> _Required action_:
Of the records that follow, copy only the lines from the line containing "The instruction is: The" to the line containing "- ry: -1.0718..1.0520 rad", both included, exactly as written.

Recorded data:
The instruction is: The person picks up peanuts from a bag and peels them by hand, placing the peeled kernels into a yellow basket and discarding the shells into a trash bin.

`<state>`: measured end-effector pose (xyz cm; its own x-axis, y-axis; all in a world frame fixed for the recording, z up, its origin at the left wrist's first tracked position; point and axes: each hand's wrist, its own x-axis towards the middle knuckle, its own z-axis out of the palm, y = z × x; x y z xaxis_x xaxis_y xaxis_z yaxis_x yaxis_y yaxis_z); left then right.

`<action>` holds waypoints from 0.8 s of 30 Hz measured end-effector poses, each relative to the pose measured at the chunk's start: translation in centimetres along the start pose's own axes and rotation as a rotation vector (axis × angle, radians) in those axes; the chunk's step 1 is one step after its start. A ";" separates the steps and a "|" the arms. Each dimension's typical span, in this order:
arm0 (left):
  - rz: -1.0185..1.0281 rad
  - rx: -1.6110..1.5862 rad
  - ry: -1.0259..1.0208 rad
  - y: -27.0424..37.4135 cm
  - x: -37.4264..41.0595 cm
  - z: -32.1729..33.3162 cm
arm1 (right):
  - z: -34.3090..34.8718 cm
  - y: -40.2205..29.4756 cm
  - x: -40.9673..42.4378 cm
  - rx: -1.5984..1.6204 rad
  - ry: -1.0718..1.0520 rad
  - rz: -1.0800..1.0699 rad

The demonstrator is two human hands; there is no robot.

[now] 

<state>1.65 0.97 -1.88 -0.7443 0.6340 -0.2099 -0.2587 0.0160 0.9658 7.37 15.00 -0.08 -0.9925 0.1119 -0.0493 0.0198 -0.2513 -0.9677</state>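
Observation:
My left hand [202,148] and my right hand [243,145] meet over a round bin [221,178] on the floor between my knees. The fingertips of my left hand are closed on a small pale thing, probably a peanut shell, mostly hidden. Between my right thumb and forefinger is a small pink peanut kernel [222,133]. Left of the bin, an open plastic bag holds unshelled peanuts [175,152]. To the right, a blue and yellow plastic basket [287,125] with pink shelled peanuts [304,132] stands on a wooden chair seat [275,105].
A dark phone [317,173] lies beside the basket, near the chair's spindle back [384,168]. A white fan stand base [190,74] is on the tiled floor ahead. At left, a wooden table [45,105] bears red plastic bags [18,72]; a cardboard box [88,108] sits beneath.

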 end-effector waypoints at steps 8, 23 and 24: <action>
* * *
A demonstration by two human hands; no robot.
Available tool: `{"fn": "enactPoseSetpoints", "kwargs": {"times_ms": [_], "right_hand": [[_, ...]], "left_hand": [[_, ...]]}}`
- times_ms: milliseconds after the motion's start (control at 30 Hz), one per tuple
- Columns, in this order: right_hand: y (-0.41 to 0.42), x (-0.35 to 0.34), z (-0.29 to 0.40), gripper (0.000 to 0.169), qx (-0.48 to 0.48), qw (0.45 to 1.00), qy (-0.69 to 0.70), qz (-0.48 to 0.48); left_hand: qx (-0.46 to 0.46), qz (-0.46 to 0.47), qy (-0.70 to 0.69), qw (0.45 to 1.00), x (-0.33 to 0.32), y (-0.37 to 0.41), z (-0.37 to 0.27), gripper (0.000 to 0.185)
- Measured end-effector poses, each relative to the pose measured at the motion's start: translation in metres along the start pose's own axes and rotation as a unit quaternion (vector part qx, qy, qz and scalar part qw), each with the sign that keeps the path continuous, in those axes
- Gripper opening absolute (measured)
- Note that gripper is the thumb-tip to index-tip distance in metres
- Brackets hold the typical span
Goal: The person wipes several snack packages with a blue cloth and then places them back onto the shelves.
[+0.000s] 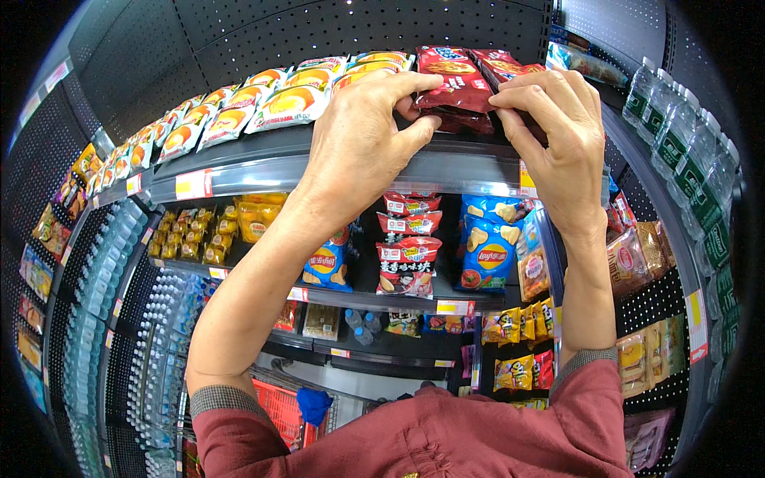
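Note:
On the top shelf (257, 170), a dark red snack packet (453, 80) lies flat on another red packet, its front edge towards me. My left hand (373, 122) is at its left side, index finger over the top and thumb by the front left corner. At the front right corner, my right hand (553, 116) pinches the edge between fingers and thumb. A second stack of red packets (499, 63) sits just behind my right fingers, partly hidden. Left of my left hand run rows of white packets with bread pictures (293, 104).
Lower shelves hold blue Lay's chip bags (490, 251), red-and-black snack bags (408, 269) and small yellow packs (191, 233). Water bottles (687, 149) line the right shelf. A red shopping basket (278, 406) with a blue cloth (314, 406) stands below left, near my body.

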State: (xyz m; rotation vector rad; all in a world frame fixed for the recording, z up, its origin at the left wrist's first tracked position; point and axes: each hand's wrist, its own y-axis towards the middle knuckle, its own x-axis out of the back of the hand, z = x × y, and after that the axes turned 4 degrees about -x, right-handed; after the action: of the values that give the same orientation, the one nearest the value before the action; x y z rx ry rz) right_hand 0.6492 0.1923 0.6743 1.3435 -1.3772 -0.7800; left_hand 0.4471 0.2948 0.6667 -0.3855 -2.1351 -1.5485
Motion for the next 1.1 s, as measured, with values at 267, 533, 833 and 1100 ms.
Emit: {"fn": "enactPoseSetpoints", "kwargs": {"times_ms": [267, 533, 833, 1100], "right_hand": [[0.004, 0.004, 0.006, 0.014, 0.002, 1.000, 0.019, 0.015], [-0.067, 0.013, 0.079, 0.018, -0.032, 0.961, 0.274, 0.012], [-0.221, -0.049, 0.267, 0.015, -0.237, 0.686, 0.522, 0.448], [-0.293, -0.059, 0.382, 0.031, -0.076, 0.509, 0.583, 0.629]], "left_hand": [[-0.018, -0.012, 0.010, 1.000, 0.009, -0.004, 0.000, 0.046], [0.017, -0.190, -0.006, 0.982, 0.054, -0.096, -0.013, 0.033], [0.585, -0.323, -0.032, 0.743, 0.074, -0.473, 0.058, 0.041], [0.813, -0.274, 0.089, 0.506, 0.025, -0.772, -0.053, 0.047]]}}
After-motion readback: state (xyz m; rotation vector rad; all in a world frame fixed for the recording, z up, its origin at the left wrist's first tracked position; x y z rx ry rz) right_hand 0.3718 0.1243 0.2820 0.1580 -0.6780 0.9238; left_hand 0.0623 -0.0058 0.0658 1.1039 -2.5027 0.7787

> _Solved exercise_:
The instruction is: The person picks up peanuts from a bag and peels them by hand, placing the peeled kernels into a yellow basket and discarding the shells into a trash bin.

`<state>`: measured end-effector pose (xyz cm; its own x-axis, y-axis; all in a world frame fixed for the recording, z up, its origin at the left wrist's first tracked position; point and axes: each hand's wrist, its own x-axis towards the middle knuckle, its own z-axis out of the palm, y = z × x; x y z xaxis_x xaxis_y xaxis_z yaxis_x yaxis_y yaxis_z); left then right.

`<action>` holds waypoints from 0.8 s of 30 Hz measured end-effector poses, each relative to the pose measured at the chunk's start: translation in centimetres along the start pose's own axes and rotation as a rotation vector (axis × angle, radians) in those axes; the chunk's step 1 is one step after its start. A ";" separates the steps and a "|" the arms. Each dimension's typical span, in this order:
arm0 (left):
  - rz: -1.0185..1.0281 rad
  - rx: -1.6110..1.5862 rad
  - ry: -1.0259..1.0208 rad
  - y: -27.0424..37.4135 cm
  - x: -37.4264..41.0595 cm
  - z: -32.1729..33.3162 cm
arm1 (right):
  - z: -34.3090..34.8718 cm
  - y: -40.2205..29.4756 cm
  - x: -40.9673..42.4378 cm
  - rx: -1.5984..1.6204 rad
  - ry: -1.0718..1.0520 rad

This output is complete as it stands.